The Crimson Spoon is more than just a cookbook. Stories about Jamie’s unusual path to becoming a chef, demystifying Sous-vide cooking and the many local ingredients including honey, Rainier cherries and durum flour all make for interesting reading. Brilliant color photographs of the Palouse countryside, the finished recipes and Jamie with his students in his kitchen make the book beautiful to look at as well.

See a sample of the book here: http://magazine.wsu.edu/CB/Crimson-Spoon/index.html

The process of writing a cookbook is a huge undertaking and a team effort of many people. A highlight for me was doing the recipe food styling with the very talented photographer EJ Armstrong. Of special note is Alicia Namacher who was the design genius behind the creative layout of the book. The detail oriented Holly Dawkins and Kerry Darnall of WSU Publications oversaw the editing process.

You can order the cookbook online through WSU publications (http://crimsonspoon.wsu.edu) and Amazon and you can find it in many stores in Seattle and Washington.

 

 

11 Responses to “The Crimson Spoon Cookbook”

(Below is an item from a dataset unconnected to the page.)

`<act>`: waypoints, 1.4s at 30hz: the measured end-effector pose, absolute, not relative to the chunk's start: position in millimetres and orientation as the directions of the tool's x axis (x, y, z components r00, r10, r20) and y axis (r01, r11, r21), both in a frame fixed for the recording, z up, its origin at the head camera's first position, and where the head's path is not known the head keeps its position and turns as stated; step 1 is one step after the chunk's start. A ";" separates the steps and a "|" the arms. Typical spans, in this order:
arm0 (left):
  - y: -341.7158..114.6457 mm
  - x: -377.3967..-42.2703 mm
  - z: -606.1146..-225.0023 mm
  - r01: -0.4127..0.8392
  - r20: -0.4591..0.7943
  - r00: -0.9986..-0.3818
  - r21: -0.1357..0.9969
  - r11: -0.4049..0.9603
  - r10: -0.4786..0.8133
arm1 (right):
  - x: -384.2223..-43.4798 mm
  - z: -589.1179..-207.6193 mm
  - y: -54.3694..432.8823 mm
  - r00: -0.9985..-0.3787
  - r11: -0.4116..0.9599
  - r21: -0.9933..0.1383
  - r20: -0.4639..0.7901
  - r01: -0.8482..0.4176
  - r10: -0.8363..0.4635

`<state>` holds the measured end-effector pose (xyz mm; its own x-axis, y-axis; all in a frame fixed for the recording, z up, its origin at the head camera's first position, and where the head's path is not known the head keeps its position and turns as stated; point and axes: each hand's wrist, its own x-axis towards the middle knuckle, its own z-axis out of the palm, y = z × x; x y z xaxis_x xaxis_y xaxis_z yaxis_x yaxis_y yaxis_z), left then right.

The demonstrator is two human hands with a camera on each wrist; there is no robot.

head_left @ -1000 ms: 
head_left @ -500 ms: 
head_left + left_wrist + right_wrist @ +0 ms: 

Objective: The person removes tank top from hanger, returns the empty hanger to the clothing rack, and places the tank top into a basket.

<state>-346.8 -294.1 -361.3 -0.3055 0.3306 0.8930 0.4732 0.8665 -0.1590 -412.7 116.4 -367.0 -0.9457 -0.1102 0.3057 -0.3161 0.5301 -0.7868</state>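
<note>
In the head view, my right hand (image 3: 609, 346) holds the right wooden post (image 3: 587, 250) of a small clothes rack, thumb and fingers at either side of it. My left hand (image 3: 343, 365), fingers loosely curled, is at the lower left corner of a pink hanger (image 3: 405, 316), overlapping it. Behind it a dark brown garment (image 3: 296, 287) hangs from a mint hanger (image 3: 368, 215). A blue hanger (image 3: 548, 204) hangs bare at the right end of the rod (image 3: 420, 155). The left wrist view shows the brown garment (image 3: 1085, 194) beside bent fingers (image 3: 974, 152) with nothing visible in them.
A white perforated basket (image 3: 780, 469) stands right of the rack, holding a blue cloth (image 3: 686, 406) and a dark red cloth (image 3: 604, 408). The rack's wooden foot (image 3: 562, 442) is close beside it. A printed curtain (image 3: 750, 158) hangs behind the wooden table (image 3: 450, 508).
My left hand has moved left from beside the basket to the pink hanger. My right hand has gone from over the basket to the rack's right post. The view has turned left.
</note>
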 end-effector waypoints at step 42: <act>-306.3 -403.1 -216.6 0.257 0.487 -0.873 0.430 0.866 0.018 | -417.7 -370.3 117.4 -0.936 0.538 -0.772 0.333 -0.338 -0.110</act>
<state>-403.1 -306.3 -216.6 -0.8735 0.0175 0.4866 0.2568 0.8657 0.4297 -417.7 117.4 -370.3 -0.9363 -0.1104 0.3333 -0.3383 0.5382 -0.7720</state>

  1. So proud of you. It is a beautiful cookbook. And the recipes are delicious. Congratulations!!

  2. Chris bought me a copy for my birthday. Now that I know you were a part of the development of the book I’m even more excited to read it! See you tomorrow night!

  3. Even though I’m a Husky, I appreciate everything about this book! Great gift for my Cougar friends….

  4. fantasitc Linda! Can’t wait to add it to my addiction of Cookbooks! looks gorgeous and nice job! :)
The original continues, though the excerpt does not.